Seabourn Sojourn is a luxury cruise ship operated by Seabourn Cruise Line. It is very similar to Seabourn Odyssey. The ship was ordered for building in the shipyard of T. Mariotti S.p.A. in Genoa Italy. She is the flagship of Seabourn.

Design 
The Seabourn Sojourn was ordered in November 2008. The ship has a length of 198 meters and a beam of 25.60 meters. The draft is 6.40 meters; the ship is divided into 11 passenger decks and has a capacity of 450. There are 225 staterooms.

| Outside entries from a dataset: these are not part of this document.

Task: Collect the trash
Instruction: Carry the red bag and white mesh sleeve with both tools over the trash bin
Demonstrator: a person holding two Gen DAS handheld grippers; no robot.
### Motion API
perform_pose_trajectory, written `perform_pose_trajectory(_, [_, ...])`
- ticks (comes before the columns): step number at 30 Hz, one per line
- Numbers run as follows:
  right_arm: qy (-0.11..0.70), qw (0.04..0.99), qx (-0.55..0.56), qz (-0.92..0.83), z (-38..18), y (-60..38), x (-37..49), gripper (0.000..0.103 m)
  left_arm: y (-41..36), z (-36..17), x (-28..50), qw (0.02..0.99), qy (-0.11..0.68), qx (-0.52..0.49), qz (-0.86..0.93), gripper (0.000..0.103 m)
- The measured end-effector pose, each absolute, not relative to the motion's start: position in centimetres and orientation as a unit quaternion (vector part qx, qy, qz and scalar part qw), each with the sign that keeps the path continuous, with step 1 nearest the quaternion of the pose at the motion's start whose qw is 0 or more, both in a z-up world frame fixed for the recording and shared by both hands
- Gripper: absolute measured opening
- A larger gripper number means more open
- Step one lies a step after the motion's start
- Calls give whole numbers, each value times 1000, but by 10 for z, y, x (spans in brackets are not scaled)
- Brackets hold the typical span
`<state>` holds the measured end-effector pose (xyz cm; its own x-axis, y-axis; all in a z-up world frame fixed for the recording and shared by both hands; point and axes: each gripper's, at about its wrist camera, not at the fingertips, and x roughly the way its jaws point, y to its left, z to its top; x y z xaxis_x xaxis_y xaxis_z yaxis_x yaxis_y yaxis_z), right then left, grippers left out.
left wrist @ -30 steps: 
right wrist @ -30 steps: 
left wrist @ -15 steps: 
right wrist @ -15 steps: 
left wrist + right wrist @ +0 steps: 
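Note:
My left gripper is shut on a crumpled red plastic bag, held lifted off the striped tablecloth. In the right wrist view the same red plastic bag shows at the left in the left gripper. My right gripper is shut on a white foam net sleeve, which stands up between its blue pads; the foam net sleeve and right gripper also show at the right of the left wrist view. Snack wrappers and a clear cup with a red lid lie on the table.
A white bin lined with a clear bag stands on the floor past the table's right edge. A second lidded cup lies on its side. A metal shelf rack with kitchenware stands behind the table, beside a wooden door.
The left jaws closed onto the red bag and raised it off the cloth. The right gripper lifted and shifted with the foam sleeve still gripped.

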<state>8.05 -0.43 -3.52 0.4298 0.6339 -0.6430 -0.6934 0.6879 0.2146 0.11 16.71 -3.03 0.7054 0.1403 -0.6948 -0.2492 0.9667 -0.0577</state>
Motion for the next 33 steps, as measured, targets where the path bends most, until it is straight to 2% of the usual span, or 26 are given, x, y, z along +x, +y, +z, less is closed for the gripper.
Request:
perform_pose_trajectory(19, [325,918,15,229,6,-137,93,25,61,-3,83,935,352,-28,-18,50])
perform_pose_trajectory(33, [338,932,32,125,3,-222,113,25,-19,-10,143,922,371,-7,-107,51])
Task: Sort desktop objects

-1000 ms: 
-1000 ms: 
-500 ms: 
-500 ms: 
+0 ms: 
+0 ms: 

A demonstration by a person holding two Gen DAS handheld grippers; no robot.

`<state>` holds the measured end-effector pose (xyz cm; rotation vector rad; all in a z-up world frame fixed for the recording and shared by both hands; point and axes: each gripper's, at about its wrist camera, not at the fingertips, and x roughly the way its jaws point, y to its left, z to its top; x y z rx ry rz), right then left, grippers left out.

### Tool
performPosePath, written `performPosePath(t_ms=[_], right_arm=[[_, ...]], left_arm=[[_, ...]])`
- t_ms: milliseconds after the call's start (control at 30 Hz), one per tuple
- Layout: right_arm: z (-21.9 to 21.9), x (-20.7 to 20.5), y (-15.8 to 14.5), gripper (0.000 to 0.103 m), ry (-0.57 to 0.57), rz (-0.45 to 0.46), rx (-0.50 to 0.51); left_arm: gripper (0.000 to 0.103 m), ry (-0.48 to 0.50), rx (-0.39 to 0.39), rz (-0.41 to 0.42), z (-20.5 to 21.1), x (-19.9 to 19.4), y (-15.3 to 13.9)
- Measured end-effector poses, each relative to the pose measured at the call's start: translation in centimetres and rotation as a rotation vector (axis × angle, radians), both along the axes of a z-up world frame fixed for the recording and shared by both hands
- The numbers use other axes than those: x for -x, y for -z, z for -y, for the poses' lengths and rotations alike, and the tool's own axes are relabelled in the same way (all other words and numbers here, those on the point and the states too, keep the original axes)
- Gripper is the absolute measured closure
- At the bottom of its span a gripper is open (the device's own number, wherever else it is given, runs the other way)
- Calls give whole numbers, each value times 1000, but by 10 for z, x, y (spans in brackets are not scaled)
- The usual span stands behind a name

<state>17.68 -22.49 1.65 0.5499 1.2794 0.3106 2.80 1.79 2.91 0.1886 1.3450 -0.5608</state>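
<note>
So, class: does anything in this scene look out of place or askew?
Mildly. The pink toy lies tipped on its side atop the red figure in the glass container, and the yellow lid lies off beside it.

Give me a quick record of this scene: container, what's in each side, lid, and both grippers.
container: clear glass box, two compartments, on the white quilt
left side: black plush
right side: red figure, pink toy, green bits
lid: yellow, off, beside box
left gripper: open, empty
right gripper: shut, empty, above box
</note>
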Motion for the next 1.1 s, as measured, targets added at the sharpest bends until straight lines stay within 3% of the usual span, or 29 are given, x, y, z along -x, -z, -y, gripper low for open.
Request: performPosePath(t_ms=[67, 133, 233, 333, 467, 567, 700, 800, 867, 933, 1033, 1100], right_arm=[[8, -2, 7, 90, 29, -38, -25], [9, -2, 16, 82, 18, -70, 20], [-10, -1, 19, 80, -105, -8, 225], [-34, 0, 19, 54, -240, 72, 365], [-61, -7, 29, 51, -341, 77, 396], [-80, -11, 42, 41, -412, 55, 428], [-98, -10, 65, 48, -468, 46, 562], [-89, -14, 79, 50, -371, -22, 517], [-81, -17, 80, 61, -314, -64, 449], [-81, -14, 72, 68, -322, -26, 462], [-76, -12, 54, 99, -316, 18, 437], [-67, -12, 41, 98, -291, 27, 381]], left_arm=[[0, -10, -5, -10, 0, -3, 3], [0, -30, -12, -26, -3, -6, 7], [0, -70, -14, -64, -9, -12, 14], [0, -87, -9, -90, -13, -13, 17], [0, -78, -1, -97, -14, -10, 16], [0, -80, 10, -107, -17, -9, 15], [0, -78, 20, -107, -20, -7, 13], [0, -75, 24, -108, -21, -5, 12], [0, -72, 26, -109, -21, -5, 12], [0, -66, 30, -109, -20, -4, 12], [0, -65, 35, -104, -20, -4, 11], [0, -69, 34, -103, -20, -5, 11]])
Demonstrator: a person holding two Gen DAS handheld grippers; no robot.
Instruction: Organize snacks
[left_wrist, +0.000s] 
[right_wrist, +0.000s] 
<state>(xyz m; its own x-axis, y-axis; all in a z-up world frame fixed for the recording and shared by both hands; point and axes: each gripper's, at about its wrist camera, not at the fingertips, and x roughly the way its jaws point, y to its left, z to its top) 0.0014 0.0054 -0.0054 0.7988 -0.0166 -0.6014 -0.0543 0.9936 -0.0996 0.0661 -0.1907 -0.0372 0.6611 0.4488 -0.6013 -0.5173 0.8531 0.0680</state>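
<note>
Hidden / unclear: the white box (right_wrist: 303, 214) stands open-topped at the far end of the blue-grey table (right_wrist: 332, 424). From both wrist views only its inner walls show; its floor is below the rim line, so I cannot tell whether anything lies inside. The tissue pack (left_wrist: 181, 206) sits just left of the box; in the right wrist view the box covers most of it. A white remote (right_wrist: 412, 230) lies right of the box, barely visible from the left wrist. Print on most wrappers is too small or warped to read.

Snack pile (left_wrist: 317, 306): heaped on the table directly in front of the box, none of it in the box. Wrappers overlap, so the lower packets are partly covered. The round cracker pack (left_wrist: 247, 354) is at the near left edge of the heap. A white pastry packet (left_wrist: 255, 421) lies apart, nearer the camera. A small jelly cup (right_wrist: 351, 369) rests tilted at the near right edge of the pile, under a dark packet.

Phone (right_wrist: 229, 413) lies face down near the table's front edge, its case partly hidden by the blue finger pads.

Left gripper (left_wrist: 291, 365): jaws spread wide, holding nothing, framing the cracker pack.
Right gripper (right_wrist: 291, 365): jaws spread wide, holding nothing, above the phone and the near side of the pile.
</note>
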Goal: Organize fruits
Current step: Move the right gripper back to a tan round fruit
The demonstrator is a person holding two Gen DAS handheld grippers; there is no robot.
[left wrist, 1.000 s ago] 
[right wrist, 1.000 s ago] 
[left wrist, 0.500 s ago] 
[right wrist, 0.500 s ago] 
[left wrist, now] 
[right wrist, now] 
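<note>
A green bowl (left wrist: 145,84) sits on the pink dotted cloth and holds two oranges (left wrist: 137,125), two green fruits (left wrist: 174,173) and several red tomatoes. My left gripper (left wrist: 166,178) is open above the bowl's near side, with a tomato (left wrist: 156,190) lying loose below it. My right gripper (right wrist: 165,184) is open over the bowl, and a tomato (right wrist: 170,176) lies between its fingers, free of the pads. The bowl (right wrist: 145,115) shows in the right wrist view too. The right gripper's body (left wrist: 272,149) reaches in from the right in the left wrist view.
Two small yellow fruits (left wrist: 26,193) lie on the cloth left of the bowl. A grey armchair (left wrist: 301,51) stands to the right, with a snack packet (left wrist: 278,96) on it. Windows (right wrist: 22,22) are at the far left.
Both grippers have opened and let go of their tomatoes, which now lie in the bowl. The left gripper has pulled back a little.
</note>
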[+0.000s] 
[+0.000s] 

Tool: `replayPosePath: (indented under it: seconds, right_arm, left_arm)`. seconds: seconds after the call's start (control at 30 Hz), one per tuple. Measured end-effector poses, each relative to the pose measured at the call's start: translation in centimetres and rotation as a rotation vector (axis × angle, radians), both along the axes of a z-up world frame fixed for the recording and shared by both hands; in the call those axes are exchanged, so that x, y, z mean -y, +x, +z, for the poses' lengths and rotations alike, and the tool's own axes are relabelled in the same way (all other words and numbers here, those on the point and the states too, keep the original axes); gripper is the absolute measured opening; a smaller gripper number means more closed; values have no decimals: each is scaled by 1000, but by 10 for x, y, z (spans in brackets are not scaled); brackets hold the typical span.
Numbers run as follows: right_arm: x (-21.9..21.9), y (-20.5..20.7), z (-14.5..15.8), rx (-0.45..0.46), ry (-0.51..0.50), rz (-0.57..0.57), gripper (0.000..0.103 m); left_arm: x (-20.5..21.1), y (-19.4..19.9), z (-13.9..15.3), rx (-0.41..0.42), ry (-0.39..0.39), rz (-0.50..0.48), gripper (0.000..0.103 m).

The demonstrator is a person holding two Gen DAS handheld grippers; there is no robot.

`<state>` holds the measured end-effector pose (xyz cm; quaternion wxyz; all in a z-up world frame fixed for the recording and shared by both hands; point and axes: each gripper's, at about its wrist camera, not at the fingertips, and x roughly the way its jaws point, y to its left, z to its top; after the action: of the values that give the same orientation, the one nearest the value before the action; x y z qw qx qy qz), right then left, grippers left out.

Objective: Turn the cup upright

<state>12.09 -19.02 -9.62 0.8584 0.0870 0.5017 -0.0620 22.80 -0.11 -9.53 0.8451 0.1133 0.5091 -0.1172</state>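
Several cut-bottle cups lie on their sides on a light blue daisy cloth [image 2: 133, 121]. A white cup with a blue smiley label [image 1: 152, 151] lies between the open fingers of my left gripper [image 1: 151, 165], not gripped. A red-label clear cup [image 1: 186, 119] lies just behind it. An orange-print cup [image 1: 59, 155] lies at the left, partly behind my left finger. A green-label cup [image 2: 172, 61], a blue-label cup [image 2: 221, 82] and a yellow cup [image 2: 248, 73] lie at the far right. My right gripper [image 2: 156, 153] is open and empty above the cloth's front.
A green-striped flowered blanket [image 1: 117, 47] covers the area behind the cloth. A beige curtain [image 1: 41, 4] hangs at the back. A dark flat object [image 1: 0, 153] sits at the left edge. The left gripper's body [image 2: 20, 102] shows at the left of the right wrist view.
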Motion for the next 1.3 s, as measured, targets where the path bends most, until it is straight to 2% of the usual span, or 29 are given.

The gross tonnage of the ship is 32,346. The Sojourn as well as its two other sister ships the Seabourn Odyssey and the Seabourn Quest were designed by Bjorn Storbraaten of Yran & Storbraaten Architects AS, of Oslo, Norway.

In December 2017, the ship underwent a six-day refit in Freeport, Bahamas.

Service 
Seabourn Sojourn was scheduled to be named on 4 June at London, then began her maiden voyage at Greenwich on 6 June 2010. The maiden season sailed in Northern Europe (Scandinavia/Baltic and Norway), before crossing the Atlantic and cruising the Caribbean and Panama Canal in the late autumn and winter. In January 2011, Seabourn Sojourn was to begin a 111-day round-the-world cruise from Los Angeles, to Southampton, England.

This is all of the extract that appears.